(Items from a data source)

——————————

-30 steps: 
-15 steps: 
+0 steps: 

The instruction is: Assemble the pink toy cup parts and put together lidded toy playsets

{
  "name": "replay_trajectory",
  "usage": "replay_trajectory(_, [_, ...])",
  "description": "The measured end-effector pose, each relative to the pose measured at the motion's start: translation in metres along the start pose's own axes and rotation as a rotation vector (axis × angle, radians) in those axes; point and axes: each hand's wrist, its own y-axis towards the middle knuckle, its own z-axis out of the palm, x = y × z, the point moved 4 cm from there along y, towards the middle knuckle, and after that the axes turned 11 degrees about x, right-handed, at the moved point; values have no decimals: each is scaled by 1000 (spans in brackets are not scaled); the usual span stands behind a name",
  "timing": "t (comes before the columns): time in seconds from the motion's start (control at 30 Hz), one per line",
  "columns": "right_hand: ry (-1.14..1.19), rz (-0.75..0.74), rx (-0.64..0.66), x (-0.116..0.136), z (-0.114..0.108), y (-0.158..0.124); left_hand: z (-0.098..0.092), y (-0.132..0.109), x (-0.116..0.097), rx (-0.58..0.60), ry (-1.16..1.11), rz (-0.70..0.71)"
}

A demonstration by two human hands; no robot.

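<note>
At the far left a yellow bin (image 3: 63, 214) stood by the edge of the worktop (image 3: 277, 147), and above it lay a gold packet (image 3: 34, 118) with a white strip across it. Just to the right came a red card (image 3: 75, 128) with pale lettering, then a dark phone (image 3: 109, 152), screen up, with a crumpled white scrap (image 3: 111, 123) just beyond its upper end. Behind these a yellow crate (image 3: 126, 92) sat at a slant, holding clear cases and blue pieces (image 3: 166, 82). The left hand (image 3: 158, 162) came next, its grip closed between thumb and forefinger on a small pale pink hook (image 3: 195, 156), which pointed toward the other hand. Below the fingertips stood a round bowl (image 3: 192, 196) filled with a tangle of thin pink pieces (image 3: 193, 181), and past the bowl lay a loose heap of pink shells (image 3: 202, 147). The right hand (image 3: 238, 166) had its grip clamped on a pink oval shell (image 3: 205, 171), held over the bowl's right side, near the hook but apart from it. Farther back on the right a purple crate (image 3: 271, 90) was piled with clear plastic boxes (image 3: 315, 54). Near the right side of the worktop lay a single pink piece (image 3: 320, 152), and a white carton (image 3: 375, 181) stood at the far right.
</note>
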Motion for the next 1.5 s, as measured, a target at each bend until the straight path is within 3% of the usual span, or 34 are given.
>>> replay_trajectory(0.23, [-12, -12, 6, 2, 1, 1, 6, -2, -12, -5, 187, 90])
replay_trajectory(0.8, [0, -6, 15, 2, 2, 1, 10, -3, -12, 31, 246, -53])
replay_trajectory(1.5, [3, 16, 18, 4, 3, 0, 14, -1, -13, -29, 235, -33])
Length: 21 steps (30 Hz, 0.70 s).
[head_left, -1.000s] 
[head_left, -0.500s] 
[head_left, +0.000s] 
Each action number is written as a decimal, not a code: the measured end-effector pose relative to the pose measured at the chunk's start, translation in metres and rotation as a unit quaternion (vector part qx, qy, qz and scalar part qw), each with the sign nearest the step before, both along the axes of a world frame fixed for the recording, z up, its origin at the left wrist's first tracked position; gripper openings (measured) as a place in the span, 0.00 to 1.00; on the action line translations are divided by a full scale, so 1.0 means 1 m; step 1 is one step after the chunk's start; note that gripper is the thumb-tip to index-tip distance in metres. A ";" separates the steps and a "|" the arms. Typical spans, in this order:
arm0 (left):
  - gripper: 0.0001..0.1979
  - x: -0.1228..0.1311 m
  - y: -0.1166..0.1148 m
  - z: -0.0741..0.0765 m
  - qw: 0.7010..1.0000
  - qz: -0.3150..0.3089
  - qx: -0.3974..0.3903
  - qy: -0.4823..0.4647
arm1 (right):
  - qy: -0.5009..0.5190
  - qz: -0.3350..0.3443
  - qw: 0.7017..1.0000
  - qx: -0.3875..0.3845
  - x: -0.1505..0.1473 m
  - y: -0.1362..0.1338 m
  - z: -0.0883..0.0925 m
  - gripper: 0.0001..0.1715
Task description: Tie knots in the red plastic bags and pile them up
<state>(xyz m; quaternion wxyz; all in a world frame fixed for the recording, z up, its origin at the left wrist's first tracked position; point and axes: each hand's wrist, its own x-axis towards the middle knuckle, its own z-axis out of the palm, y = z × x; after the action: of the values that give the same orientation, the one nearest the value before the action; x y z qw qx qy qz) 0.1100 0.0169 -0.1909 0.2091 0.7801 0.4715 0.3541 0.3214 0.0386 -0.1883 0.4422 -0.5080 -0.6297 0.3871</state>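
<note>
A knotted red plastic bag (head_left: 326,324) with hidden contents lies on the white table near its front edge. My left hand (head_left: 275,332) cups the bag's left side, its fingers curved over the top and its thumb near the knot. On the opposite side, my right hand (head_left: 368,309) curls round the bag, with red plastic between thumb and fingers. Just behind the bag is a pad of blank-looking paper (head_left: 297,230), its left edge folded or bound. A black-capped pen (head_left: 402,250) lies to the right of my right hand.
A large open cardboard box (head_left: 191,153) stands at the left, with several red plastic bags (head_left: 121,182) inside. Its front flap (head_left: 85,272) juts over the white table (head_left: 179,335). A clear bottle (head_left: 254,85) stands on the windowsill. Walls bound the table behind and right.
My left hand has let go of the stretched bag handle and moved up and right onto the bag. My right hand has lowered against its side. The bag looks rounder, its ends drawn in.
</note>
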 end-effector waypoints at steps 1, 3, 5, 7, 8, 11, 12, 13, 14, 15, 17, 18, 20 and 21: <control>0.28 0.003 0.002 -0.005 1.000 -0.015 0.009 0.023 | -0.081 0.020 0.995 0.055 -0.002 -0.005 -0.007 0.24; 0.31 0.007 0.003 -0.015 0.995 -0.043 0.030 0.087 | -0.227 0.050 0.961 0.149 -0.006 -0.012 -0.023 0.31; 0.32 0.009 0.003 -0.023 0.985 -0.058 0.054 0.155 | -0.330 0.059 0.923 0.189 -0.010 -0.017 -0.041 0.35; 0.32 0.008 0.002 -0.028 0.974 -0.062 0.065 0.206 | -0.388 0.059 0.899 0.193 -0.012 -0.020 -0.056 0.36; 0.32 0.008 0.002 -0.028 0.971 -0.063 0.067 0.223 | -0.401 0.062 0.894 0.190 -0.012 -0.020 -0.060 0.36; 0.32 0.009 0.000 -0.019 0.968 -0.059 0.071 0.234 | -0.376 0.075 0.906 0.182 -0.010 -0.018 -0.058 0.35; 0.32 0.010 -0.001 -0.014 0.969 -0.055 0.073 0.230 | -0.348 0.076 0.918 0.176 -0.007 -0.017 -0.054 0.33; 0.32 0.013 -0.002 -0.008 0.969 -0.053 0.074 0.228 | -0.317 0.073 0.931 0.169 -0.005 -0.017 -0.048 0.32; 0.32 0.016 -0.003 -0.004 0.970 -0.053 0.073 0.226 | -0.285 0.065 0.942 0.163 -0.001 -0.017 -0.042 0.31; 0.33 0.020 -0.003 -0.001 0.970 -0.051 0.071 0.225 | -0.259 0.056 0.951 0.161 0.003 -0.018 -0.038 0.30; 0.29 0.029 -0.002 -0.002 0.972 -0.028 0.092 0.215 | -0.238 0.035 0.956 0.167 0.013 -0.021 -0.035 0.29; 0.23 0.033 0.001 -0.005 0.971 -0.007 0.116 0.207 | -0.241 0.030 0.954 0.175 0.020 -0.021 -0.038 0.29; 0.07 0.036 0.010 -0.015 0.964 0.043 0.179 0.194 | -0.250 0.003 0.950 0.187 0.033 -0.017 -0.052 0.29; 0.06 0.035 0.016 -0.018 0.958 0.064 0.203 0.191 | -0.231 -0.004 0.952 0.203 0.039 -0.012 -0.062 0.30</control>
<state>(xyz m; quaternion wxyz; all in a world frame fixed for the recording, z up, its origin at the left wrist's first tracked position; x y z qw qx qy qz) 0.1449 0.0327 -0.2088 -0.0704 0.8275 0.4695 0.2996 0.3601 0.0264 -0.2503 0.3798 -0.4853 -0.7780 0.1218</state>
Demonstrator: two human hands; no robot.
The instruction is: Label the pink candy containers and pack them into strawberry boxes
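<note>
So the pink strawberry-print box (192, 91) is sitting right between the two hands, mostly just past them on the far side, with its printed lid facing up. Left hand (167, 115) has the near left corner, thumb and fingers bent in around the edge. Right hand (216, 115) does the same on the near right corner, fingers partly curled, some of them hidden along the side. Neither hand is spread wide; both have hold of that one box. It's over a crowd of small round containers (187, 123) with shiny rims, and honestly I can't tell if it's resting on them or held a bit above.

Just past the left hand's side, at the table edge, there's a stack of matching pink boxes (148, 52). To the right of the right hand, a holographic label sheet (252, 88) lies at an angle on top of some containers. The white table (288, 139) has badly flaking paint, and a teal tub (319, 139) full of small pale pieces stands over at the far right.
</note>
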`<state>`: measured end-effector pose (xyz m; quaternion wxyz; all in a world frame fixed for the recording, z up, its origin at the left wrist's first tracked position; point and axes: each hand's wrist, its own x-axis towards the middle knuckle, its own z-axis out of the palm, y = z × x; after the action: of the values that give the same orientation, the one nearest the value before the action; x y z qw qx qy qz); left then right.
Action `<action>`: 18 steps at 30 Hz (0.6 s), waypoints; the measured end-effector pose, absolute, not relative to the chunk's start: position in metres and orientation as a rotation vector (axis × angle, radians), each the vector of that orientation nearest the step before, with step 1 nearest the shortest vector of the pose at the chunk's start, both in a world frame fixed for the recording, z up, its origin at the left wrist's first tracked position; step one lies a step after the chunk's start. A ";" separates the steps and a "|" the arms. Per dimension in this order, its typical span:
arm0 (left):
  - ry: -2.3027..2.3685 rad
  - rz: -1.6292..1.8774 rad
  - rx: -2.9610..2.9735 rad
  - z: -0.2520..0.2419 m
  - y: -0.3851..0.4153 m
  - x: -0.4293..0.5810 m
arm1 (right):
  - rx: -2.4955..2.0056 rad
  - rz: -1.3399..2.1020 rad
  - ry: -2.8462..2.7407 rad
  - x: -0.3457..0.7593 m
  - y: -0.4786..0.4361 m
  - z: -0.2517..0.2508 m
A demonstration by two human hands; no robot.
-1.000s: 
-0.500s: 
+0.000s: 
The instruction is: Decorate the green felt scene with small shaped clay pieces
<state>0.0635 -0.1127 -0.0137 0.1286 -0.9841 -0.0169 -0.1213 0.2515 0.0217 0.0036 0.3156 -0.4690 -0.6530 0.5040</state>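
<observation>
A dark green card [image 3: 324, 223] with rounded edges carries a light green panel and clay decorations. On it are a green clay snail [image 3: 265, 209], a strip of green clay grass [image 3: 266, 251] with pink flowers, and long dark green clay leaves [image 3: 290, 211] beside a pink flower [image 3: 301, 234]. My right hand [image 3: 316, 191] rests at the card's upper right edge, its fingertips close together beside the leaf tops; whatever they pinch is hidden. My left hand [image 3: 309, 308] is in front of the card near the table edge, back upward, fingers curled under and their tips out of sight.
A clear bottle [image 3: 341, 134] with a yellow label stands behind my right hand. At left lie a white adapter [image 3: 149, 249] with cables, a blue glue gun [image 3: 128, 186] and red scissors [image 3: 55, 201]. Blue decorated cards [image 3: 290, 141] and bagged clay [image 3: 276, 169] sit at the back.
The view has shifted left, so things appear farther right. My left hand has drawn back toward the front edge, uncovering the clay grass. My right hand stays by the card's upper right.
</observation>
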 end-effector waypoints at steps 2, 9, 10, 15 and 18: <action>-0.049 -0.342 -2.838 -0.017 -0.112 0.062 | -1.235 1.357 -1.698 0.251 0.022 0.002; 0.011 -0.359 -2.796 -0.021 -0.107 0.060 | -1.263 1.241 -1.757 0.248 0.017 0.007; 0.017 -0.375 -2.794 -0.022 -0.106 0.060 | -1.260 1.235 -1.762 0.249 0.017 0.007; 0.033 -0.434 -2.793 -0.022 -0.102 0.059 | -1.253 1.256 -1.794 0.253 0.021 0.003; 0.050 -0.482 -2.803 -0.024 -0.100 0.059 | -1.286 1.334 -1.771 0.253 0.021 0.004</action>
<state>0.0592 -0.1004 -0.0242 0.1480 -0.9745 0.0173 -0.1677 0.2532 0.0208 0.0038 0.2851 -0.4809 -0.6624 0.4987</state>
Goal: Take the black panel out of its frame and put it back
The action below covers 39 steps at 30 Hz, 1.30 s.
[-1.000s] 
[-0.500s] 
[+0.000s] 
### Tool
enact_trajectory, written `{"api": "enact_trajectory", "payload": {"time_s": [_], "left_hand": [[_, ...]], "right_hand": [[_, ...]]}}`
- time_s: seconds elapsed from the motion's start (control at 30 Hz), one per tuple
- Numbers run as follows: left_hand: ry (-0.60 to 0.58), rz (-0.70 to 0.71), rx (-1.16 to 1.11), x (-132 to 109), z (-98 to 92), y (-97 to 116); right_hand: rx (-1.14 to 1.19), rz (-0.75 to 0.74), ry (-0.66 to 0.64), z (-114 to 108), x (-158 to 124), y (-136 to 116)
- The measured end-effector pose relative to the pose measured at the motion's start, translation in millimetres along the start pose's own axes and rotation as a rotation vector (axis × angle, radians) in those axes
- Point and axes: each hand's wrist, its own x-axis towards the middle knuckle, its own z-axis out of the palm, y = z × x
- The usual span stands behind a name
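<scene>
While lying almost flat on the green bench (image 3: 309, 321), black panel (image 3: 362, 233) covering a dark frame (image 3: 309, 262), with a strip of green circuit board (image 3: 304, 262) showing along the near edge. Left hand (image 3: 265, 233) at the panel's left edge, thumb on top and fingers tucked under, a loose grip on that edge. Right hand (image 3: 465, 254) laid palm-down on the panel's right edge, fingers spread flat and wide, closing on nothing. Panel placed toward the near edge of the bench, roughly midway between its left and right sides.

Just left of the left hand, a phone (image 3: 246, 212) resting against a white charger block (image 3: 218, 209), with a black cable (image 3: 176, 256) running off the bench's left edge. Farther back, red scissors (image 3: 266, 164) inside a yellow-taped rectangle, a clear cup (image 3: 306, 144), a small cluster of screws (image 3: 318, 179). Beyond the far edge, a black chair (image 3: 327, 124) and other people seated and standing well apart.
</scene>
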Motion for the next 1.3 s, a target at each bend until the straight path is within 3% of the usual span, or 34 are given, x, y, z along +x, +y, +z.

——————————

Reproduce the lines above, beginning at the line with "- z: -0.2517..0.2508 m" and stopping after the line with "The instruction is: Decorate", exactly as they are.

Output below
  - z: -0.2517..0.2508 m
A demonstration by two human hands; no robot.
-1.000s: 
-0.500s: 
+0.000s: 
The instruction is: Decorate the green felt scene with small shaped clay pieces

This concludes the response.